PGA Tour bylaws prevent anyone under 18 from holding a Tour card, so in the coming year Fujikawa will cobble together a schedule that will likely feature detours in Europe, Asia and on the Nationwide tour while he continues to be a high school student. This semester he is on campus every morning for four classes: English, Japanese, marine science and piano. A special dispensation from the school allows him to take history and math as correspondence courses. "My whole life is school, golf and sleep," Tadd says. "Oh, and eating, too."
There is a sweetness and an innocence about Tadd that comes out in many ways, particularly in how he dotes on his elders, especially his grandmother Ellen Higuchi, with whom Tadd and his parents live. Ellen was 11 on the day Pearl Harbor was attacked, and she lost the lower half of her right arm when antiaircraft artillery tore through her home. (Her older brother was killed by shrapnel.)

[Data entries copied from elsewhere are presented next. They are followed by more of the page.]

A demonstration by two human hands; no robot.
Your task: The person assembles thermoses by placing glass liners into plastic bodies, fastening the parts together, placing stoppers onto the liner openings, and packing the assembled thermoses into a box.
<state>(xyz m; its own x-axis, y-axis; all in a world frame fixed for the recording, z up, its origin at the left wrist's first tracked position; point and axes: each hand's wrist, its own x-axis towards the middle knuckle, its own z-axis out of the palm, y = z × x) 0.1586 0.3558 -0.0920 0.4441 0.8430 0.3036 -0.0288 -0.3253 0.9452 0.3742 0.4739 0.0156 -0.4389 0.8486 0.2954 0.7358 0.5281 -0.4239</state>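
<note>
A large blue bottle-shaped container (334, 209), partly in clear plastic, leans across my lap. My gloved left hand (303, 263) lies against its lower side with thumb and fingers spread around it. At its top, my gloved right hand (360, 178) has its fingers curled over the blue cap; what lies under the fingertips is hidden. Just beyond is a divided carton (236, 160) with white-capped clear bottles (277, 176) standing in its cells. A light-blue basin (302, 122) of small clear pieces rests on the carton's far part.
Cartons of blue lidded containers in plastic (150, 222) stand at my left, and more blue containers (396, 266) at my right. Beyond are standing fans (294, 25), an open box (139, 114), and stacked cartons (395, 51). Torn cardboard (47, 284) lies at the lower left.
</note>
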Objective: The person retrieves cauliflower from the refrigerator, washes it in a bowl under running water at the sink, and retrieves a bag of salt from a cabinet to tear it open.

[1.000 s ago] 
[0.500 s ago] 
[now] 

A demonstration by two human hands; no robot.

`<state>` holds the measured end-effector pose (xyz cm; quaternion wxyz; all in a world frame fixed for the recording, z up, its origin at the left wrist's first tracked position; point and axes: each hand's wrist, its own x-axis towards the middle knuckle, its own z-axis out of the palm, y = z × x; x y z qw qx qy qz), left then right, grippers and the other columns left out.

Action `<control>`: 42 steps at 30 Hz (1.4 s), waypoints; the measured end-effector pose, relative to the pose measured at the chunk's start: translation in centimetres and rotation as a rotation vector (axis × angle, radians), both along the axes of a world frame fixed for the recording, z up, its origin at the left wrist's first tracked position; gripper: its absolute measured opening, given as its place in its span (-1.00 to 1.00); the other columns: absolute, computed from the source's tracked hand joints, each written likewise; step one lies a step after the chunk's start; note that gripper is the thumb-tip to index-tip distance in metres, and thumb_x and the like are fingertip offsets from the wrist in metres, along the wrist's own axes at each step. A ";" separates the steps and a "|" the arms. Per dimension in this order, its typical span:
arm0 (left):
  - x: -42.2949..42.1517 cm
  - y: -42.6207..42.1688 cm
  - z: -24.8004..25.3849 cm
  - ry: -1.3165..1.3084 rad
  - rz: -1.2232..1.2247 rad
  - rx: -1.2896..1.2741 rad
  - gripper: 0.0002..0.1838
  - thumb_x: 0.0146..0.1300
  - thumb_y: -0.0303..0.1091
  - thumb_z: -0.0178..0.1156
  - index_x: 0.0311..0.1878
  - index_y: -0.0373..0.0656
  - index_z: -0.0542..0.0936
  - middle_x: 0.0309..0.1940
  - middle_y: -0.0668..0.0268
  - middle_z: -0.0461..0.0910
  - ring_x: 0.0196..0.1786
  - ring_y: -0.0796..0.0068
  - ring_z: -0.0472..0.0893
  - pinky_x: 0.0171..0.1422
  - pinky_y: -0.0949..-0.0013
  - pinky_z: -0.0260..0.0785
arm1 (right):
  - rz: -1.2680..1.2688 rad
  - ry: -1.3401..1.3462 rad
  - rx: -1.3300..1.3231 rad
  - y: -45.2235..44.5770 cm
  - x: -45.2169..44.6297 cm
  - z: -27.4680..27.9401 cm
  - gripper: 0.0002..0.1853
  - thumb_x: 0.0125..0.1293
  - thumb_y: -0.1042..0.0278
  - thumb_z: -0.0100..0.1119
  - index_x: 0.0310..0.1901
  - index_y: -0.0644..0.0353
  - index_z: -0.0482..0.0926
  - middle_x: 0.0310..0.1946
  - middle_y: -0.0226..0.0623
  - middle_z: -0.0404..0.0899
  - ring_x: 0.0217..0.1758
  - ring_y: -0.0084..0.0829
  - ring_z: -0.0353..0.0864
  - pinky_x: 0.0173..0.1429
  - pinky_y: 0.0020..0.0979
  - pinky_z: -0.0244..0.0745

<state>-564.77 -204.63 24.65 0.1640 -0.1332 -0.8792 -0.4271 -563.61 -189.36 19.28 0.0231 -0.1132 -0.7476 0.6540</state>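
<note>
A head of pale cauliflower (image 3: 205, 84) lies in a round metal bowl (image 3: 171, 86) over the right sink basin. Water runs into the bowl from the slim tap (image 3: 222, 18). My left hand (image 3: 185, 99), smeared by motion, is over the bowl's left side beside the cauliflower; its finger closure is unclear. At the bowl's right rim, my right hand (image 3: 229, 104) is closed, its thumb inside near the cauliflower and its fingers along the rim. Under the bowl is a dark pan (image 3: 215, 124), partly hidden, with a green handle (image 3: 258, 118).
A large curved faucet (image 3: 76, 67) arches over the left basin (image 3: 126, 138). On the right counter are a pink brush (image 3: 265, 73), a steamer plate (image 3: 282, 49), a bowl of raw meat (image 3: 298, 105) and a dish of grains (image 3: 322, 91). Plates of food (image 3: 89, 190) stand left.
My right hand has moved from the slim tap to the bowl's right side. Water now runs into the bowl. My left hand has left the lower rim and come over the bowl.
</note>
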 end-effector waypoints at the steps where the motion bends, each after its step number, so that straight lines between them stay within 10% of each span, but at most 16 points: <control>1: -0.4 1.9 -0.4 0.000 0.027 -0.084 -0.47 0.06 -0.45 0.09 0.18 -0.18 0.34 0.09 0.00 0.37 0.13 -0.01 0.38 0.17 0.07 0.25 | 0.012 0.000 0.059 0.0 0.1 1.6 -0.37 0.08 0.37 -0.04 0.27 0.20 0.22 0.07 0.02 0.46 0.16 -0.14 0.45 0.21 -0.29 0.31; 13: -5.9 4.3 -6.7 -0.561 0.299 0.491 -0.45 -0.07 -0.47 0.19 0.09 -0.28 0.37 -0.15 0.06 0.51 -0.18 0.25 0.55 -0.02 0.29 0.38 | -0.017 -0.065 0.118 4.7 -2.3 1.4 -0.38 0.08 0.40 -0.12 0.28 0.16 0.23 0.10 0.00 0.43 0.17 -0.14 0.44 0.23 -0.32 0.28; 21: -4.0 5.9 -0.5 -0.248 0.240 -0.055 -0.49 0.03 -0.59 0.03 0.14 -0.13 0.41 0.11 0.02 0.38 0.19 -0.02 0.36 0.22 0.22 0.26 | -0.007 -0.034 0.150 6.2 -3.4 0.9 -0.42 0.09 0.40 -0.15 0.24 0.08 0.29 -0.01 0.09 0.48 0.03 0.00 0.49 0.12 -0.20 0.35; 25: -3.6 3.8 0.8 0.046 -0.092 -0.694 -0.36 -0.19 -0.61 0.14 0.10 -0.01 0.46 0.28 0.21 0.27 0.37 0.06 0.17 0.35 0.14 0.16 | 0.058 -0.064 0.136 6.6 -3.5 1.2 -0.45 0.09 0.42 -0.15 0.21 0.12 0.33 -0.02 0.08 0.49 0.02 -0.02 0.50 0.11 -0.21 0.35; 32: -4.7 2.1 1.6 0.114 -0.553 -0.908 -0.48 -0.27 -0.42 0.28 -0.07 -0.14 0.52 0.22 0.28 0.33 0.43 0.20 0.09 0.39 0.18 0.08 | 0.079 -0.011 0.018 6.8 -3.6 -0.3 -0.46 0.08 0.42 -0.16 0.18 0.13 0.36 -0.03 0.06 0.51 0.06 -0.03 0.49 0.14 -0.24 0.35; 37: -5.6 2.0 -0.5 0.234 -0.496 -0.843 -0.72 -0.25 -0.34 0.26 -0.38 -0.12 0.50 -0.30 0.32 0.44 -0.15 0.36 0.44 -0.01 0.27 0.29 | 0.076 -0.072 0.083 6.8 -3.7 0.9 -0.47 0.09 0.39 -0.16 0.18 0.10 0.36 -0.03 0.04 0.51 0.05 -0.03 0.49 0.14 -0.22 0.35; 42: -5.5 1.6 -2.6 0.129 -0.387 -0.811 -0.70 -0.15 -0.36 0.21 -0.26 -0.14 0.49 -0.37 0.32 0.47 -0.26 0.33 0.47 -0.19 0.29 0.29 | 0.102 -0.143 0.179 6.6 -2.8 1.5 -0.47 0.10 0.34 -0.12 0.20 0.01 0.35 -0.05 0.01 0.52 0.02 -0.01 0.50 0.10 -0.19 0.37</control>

A direct link to Pearl Harbor is only one indication of how deep Fujikawa's roots are in the community. It surely says something that months ago he received his sponsor's exemption to the Sony Open, while Wie still has not been invited even though she has a lucrative endorsement deal with the title sponsor. "The difference between Tadd and Michelle is that people here actually like him," says one Sony executive, who requested anonymity. "They want him to succeed because he's one of us."
A recent meal at a locals' restaurant ended with the owner picking up the check, telling Tadd it was because he has "the Aloha spirit." He'll need that kind of good vibe at the Sony, during what is sure to be a pressure-packed week for a teenager still finding his way as a pro. Then again, Fujikawa has such an endless supply of youthful exuberance that it's hard to imagine him not having a great time, regardless of his scores. When he looks ahead to the Sony, he is most excited not about all the autographs he will sign or the TV interviews or a chance to get his hands on a chunk of the $5 million purse. What he is really fantasizing about is what awaits at the driving range. Says Tadd, "When I hit balls now, some are yellow, some are blue, some have stripes, some don't. You go to the range at a Tour event, and the balls are beautiful. They have bag after bag of every brand, and they are all perfectly white. Oh, my gawd! It's like you've died and gone to heaven!"
Once again, he'll feel like the luckiest guy in the world.